By studying the “labor flow networks” for the entire economy of Finland, Guerrero has teased out lessons that can be applied to economic policy and employment.

It’s a novel way of looking at an old problem, says Rob Axtell, a Krasnow professor and chair of the Department of Computational Social Science. “We have a sense that we can bring a new perspective to this area,” he says. “It’s a little like there’s a virgin forest over there and we’re going to explore it.”

Current economic models don’t mimic crisis well, Axtell says. When entire industries are hammered, such as the automotive or financial sectors during the recent recession, the normal flow of workers is blocked.

That means the conventional view of “here’s a pool of unemployed and here’s a pool of vacancies” doesn’t show what’s actually happening in the economy, Axtell says. “In the pool picture you don’t care if it’s the financial sector in New York or the auto sector in Detroit, you just say ‘here’s a pool of unemployed.’ But Omar’s network picture gives you a completely different mental model for how unemployment works.”

The labor flow network approach also details who’s hiring.

“Not all firms are created the same,” Guerrero says. “Some grow very fast. Some are big and grow very slowly. We think that with networks we can show this. With networks we can capture the sizes, the growth experiences.

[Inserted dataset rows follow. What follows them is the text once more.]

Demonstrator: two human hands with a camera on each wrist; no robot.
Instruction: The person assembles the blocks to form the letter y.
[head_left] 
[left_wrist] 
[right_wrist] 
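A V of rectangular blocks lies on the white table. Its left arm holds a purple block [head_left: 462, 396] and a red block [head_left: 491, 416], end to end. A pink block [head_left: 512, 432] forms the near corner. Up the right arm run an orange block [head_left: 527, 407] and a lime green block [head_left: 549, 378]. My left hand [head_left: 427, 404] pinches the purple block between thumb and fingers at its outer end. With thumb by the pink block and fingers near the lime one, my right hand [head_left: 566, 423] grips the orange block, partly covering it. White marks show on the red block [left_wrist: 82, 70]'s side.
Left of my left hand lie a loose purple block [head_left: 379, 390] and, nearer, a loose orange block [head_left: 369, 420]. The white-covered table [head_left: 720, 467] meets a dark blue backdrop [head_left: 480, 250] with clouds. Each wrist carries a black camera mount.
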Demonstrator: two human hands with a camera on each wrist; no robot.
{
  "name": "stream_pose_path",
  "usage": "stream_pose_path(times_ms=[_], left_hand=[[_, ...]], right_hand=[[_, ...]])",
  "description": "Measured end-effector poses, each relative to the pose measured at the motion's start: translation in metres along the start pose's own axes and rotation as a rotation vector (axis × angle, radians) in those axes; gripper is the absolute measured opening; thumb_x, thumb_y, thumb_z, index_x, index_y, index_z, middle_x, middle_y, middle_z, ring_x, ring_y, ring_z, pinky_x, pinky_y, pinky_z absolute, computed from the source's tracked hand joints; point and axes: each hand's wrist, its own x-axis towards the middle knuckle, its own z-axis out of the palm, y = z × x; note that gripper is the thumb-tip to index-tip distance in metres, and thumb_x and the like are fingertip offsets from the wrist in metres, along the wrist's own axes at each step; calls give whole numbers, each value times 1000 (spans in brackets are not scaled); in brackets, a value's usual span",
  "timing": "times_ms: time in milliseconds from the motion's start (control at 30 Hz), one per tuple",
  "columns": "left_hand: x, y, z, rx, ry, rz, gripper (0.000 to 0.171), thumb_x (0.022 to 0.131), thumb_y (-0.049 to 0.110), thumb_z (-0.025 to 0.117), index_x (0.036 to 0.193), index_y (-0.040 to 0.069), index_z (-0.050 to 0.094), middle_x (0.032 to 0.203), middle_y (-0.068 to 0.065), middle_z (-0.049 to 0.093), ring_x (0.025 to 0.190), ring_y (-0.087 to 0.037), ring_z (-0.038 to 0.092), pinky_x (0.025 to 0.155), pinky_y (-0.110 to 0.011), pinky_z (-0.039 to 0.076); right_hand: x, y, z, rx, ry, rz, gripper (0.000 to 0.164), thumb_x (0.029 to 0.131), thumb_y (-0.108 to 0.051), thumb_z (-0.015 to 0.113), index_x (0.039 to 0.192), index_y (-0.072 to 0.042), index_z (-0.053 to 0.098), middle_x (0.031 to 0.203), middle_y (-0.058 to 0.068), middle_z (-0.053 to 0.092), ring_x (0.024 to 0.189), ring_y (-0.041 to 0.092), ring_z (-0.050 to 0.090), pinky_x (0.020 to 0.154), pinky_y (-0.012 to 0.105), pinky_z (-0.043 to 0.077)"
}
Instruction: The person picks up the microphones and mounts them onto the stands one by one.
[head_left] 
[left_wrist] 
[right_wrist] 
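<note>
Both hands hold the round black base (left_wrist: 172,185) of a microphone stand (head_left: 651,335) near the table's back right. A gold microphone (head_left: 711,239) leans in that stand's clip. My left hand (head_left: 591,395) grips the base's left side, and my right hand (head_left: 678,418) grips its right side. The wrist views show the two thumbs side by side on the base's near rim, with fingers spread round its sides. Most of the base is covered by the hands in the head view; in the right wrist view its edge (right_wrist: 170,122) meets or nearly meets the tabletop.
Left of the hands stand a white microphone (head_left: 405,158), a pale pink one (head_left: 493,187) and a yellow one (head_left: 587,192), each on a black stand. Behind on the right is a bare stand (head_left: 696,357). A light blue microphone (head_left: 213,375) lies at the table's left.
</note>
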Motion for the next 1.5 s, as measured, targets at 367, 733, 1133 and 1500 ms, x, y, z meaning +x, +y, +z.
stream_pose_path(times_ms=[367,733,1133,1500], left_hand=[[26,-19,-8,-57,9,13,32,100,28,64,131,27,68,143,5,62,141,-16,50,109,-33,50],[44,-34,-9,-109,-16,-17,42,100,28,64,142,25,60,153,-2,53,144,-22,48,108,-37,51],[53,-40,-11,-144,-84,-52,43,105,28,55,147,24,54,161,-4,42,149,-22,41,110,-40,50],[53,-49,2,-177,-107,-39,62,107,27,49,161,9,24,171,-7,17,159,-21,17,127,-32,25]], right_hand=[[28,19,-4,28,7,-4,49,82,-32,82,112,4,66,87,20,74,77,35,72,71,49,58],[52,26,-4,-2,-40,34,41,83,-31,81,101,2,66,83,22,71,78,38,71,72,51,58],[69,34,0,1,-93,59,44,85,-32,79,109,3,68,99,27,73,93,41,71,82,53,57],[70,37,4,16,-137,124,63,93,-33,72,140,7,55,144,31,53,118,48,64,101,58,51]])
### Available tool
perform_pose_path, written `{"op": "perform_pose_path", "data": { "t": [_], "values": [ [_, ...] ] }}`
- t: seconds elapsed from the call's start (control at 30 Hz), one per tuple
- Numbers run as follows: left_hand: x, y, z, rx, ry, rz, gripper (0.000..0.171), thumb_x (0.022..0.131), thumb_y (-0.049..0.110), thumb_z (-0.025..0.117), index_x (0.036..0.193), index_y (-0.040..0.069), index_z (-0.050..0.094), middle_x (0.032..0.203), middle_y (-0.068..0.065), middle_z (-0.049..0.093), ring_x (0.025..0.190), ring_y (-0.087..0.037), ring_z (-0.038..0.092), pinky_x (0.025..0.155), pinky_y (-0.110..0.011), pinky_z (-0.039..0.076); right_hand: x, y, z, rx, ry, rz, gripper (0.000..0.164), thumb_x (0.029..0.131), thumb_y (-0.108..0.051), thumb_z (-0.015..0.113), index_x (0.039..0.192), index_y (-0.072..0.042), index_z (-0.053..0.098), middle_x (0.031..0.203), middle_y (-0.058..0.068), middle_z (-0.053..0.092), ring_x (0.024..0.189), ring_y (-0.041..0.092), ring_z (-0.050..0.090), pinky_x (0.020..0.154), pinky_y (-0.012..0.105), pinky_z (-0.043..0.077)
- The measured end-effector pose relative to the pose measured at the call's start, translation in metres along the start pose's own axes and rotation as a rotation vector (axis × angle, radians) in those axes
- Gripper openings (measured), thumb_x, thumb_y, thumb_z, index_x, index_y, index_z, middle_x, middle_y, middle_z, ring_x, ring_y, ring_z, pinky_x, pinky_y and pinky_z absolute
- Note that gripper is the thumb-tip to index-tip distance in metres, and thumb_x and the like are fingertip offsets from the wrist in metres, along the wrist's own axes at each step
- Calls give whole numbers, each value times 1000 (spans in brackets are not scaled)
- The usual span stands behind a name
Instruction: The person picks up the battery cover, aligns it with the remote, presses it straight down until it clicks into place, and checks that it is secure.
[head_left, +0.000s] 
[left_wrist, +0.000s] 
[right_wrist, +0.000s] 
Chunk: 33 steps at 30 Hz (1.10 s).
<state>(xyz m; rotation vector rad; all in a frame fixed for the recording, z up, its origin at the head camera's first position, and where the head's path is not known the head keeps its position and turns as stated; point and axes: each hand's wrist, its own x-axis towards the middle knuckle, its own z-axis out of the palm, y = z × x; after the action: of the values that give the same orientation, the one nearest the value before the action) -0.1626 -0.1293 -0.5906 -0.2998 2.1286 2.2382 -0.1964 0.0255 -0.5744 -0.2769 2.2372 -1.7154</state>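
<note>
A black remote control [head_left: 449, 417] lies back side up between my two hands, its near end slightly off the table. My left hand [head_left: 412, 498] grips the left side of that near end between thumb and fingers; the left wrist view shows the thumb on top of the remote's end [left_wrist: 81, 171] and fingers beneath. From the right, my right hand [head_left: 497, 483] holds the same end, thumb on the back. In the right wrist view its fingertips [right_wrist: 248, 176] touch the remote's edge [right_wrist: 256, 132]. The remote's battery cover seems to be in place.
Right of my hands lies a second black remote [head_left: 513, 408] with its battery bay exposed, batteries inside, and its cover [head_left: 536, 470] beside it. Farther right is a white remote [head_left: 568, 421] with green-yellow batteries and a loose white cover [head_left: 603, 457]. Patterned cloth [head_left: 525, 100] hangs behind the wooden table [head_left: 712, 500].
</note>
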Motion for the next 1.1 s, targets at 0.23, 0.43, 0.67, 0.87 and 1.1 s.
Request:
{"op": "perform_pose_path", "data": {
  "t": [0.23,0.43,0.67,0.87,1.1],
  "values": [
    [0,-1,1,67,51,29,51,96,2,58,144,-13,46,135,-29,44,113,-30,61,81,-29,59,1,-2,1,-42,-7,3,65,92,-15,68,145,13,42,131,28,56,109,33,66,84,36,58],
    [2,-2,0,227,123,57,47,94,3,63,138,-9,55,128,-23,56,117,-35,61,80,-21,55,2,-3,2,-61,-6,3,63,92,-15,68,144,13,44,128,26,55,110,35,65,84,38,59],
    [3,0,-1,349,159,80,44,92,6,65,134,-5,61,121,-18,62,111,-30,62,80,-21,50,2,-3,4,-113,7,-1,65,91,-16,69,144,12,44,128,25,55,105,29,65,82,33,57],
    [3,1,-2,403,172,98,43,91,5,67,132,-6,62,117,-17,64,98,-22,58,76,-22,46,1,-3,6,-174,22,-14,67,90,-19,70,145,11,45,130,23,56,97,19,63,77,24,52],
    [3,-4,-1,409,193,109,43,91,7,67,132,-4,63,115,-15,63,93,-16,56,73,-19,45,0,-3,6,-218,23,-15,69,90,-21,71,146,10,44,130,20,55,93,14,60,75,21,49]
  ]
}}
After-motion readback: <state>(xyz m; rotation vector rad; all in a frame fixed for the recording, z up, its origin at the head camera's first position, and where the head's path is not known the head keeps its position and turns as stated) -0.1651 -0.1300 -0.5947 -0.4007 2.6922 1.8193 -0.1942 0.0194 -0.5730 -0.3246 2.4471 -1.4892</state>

We can also capture the way labor goes through them and try to associate this labor flow with the experience a firm has regarding growth and its size.”

This dynamic could be helpful to policy makers who want to kick-start employment by targeting companies with high-growth potential, says Guerrero. About 10 percent of firms account for three-quarters of a country’s employment growth, he adds.

Guerrero discovered several indicators in his research that point to a company hiring more workers in the future. For example, neighborhood connectivity is a good sign and applies to small or large firms. “How important am I in my neighborhood?” Guerrero says.

Another factor is closeness — that’s how close firms are to each other in their field. “If I am working in a firm and I want to get to another firm, on average, how many other firms would I have to work at before getting there?” Guerrero describes.

Many industries have mainstays that people pass through in their career. In the financial sector, it’s the big New York-based financial houses such as Goldman Sachs & Co. or the now defunct Lehman Brothers.

Guerrero is creating computer models that mimic a real economy by using what he’s learned in analyzing the Finnish data. It’s a high-fidelity representation of an economy that has promise well beyond Finland, Axtell says. As other countries begin to release dense amounts of economic data, the labor flow networks likely follow the same pattern, he says.

Policy makers can use Guerrero’s computer models to show how a tax cut or other incentive could impact businesses and employment, Axtell says. It could help economies worldwide navigate complexities and avoid bubbles.

“It’s very hard to navigate bubbles,” Axtell says. “People pay too much at the peak and then they’re underwater later on. It’s hard to live in a world where processes are too variable. Omar’s model in the long run could be relevant for a wide class of economics, which could lead to better functioning social systems and better functioning economies. That’s the long-term goal.”

Guerrero came to George Mason after reading Axtell’s pioneering work while working on his master’s degree in computational economics at the University of Essex (U.K.). Guerrero is headed to Oxford University in the fall for his postdoctoral work.